Mais le plus étonnant, estime-t-il, c'est le manque de temps pour réfléchir avec les achats en ligne où, en quelques secondes, la transaction est conclue. Dans un vrai magasin, il y a un délai entre prendre l'objet sur la tablette et passer à la caisse. Dans le Web, c'est instantané.

«Il faut se demander chaque fois si j'ai vraiment besoin de ça», lance-t-il, tout sérieux. Et il insiste encore sur l'importance de briser le silence et de parler avec ses proches du budget, des finances personnelles et de celles de la famille. Si cela cause de l'inconfort, même des malaises au point de penser qu'on est «un pas bon», c'est en sortant des tabous que les gens pourront se reprendre en main avec l'aide de l'entourage. 

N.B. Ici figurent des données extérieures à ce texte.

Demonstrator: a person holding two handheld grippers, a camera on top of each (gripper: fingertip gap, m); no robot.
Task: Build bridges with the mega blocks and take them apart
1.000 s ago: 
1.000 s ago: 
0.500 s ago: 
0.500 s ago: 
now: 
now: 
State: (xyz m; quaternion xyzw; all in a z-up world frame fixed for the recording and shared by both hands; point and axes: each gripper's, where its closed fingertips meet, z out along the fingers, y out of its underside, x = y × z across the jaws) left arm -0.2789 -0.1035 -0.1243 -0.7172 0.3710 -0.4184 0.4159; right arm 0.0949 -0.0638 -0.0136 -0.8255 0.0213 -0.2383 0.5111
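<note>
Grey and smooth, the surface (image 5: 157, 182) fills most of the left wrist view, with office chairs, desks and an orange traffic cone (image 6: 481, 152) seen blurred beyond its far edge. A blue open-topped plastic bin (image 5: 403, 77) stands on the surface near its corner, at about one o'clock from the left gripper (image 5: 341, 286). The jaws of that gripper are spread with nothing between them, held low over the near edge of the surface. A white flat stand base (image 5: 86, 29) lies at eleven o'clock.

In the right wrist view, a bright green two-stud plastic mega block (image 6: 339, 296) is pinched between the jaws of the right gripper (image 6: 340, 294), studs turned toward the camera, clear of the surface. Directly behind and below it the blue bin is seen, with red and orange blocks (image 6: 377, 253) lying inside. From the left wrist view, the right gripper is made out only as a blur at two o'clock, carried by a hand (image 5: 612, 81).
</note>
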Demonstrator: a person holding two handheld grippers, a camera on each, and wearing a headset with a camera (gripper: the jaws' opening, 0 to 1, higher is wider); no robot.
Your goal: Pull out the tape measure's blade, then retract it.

Les capsules de Laurent Paquin se trouvent sur ce site : tinyurl.com/nt36wgy

Faits saillants d'un sondage sur les finances personnelles

Voici quelques données du sondage Les Québécois et les finances personnelles, réalisé par CROP pour la firme-conseil Raymond Chabot: 

  • À peine un résident de Québec sur deux (57 %) dresse un budget de planification de dépenses courantes en fonction de ses revenus. 
  • Moins d'un citoyen de Québec sur cinq (18 %) se sent concerné par l'énoncé «Si je mettais de l'argent de côté, ce serait pour assurer l'avenir».
  • Un résident de Québec sur quatre (24 %) ignore tout sur le calcul des intérêts sur les cartes de crédit.
  • 48 % des habitants de Québec pensent que leurs dettes ont augmenté ces trois dernières années.
  • Un citoyen de Québec sur quatre (27 %) ne pourrait parvenir plus d'un mois à vivre sans revenu.